[Opening DATA EXTRACT section]

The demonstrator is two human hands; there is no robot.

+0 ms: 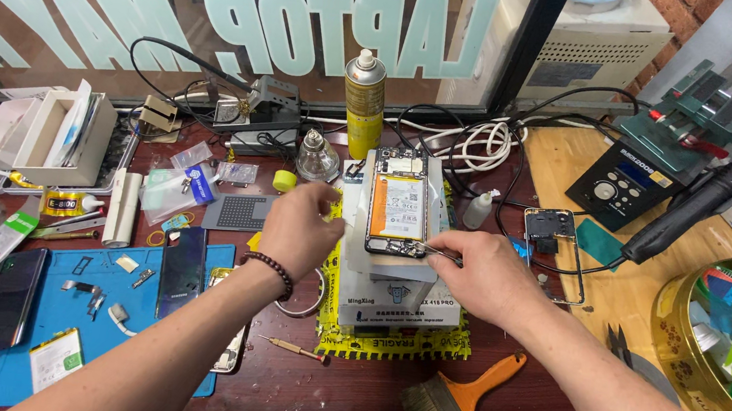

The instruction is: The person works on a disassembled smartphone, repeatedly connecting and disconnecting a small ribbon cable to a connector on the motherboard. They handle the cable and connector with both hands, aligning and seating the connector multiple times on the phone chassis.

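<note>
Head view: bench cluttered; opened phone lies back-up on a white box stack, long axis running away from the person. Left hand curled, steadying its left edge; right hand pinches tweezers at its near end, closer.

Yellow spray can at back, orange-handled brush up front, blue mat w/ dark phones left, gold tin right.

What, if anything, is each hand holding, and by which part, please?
The right hand pinches thin metal tweezers near their rear, tips at the opened phone. The left hand rests beside it, apparently holding nothing.
</note>
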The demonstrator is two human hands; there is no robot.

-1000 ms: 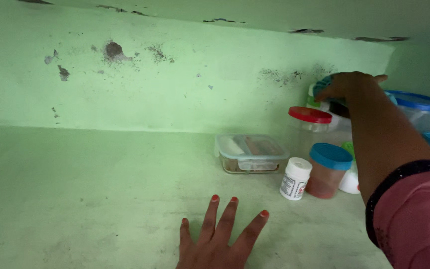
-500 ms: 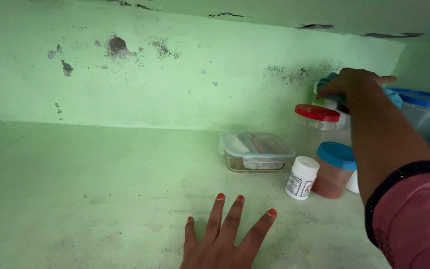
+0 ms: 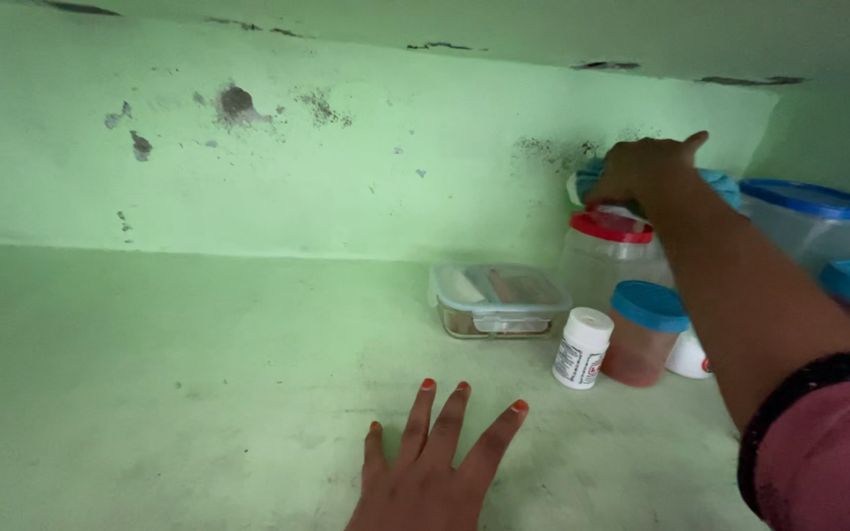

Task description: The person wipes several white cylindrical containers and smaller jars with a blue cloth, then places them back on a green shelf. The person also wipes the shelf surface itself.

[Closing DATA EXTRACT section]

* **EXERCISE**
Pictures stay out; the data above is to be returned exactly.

* **RESPONSE BOX**
The demonstrator is two human hands; there is no robot.

+0 ms: 

The instruction is: The person works on a disassembled smartphone, repeatedly connecting and disconnecting a small ribbon cable to a connector on the motherboard. They handle the cable and connector with both hands, aligning and seating the connector multiple times on the phone chassis.

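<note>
Head view: bench cluttered; opened phone lies back-up on a white box stack, long axis running away from the person. Left hand curled, steadying its left edge; right hand pinches tweezers at its near end, closer.

Yellow spray can at back, orange-handled brush up front, blue mat w/ dark phones left, gold tin right.

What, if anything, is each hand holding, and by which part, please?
The right hand pinches thin metal tweezers near their rear, tips at the opened phone. The left hand rests beside it, apparently holding nothing.
</note>
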The demonstrator is two human hands; there is no robot.

-1000 ms: 
-500 ms: 
+0 ms: 

Task description: The person wipes several white cylindrical containers and smaller jars with a blue cloth, then places them back on a green shelf. The person also wipes the shelf surface itself.

Work on this exercise is finished, so nothing remains.